- [Work order] Starting at the line that has "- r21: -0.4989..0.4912" and stopping after the line that has "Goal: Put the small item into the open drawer", reproduce the listing below exactly; omit everything else.

- [Data supplied]
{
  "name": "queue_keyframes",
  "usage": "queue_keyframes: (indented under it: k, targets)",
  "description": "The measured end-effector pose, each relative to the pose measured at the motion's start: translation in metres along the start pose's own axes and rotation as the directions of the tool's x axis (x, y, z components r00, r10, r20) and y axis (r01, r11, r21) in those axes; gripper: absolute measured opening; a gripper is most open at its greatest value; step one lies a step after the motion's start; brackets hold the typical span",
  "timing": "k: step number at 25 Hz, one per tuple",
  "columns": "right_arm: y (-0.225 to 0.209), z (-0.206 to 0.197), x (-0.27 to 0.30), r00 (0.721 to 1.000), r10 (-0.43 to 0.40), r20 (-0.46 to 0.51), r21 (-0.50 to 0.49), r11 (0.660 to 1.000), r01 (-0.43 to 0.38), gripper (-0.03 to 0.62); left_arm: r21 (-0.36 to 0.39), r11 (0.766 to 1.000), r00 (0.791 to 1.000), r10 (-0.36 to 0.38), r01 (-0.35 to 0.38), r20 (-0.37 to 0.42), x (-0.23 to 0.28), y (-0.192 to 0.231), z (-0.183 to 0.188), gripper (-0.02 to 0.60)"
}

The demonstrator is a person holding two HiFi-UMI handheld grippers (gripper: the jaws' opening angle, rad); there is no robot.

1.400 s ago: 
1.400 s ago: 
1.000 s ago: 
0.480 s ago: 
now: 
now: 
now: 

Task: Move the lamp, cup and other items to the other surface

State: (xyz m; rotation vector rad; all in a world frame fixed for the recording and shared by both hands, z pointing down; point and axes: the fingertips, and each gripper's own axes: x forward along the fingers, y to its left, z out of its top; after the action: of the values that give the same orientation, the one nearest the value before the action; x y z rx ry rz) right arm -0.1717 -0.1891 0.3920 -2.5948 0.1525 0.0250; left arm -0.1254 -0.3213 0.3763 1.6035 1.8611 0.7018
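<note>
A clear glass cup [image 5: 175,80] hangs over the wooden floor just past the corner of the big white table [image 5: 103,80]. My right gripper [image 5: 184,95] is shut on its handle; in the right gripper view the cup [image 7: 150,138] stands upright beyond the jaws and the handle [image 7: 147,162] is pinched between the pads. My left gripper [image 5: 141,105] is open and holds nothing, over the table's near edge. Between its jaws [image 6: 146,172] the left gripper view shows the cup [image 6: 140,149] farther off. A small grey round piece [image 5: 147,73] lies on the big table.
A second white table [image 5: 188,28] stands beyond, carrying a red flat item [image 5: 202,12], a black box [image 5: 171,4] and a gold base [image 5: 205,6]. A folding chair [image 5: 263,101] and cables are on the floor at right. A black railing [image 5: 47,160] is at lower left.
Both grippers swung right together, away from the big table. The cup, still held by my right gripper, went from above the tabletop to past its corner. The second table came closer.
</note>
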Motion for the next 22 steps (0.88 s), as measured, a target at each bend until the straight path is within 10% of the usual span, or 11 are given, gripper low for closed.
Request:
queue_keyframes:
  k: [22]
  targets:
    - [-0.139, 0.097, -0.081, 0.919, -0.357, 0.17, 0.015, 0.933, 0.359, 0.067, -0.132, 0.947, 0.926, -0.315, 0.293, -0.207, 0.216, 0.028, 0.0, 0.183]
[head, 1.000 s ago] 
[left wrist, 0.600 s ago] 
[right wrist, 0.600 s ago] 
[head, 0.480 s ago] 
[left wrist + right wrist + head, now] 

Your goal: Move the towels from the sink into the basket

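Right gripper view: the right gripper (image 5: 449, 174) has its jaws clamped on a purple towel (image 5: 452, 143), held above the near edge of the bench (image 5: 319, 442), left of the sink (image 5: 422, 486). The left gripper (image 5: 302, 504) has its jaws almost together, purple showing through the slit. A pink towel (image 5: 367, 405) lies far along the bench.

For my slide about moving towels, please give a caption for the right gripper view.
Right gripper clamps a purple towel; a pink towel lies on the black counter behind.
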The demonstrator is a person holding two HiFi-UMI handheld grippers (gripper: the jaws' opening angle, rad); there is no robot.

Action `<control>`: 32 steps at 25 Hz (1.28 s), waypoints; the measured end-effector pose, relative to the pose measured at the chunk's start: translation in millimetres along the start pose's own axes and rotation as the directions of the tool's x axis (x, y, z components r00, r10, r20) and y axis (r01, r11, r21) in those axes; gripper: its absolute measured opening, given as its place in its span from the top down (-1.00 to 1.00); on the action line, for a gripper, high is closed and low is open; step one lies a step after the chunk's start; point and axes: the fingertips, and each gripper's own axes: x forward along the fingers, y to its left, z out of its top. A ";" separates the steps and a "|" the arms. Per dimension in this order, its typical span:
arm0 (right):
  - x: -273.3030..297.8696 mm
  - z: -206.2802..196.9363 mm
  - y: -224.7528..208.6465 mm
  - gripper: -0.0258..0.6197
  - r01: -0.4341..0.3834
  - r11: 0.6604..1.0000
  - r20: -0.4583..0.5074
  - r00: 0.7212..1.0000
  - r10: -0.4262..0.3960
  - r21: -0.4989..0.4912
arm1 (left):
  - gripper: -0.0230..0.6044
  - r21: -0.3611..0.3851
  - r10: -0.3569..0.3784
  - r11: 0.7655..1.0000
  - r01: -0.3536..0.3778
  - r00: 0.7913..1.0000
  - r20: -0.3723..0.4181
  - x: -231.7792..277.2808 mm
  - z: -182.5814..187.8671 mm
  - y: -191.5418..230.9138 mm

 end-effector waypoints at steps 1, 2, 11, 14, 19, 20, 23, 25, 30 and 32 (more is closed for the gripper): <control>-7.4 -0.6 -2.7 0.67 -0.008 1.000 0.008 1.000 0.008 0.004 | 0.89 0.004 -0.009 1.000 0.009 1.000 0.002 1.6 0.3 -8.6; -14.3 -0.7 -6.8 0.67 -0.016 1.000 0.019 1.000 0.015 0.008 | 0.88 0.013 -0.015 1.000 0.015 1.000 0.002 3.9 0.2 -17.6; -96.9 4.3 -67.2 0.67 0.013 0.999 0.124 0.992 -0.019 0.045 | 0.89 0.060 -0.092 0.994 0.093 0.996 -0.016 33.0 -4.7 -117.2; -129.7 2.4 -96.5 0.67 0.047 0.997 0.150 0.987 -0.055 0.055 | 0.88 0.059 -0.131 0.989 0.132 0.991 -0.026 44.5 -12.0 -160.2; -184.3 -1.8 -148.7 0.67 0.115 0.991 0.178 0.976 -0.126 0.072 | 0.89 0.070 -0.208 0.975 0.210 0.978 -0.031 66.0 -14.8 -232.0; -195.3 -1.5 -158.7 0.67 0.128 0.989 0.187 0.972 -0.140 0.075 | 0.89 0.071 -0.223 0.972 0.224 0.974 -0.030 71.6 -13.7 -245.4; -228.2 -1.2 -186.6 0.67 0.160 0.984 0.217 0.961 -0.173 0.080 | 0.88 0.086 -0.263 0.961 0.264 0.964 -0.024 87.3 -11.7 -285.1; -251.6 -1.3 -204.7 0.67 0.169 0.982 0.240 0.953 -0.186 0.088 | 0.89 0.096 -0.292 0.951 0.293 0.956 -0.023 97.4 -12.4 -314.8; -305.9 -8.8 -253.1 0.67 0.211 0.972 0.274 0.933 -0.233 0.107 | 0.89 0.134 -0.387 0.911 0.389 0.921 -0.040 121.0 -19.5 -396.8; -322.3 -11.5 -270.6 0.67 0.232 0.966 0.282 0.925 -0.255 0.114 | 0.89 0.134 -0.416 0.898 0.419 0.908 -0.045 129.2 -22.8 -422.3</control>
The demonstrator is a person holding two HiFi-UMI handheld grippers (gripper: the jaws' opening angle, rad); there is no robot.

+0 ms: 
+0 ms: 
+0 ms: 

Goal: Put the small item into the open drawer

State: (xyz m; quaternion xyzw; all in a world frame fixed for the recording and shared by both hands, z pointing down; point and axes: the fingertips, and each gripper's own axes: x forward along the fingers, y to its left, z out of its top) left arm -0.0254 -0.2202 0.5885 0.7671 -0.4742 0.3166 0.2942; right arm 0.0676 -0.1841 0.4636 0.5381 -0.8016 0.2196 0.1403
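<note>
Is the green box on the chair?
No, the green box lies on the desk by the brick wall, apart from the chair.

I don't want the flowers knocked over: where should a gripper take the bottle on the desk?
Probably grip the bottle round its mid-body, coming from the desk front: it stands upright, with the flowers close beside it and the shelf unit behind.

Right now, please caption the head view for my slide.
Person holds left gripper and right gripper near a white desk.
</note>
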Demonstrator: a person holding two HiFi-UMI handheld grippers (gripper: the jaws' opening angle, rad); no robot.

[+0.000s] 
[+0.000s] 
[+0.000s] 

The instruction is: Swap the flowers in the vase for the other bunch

- [Answer section]
  - r21: -0.4989..0.4912
arm1 (left):
  - gripper: -0.0230..0.6044
  - r21: -0.3611..0.3851
  - r10: -0.3569..0.3784
  - r11: 0.7655..1.0000
  - r01: -0.3536..0.3778
  - r00: 0.7913..1.0000
  - r20: -0.3723..0.4181
  - x: -231.7792..277.2808 mm
  - z: -182.5814..187.8671 mm
  - y: -191.5418..230.9138 mm

 end-effector waypoints at steps 1, 2, 11, 14, 19, 20, 23, 25, 30 and 32 (more is closed for the gripper): <control>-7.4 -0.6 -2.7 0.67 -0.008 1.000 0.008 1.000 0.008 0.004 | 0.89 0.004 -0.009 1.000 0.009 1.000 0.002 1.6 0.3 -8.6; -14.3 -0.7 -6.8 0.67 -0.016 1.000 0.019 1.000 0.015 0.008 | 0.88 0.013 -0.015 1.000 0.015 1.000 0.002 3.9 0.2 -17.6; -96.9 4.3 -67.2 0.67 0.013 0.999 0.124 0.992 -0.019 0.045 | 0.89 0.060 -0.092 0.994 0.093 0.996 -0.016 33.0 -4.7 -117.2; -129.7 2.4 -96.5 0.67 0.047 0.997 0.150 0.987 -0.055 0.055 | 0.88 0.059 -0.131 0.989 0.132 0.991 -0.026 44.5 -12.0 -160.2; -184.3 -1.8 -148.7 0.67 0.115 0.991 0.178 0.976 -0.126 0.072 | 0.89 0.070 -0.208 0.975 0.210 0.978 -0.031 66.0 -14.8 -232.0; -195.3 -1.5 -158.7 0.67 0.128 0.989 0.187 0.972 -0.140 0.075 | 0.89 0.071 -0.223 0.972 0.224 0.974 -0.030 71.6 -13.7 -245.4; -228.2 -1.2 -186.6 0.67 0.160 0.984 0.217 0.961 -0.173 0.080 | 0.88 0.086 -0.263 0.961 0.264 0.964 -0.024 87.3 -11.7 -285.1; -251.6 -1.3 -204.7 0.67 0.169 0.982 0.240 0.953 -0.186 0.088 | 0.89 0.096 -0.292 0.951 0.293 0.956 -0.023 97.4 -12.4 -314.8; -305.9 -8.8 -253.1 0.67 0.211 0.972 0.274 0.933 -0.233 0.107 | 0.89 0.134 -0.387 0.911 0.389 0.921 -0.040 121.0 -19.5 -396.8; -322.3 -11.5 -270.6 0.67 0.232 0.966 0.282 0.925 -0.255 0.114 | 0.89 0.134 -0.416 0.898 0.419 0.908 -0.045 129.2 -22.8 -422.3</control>
The demonstrator is a person holding two HiFi-UMI handheld grippers (gripper: the jaws' opening angle, rad); there is no robot.

+0 ms: 
+0 ms: 
+0 ms: 

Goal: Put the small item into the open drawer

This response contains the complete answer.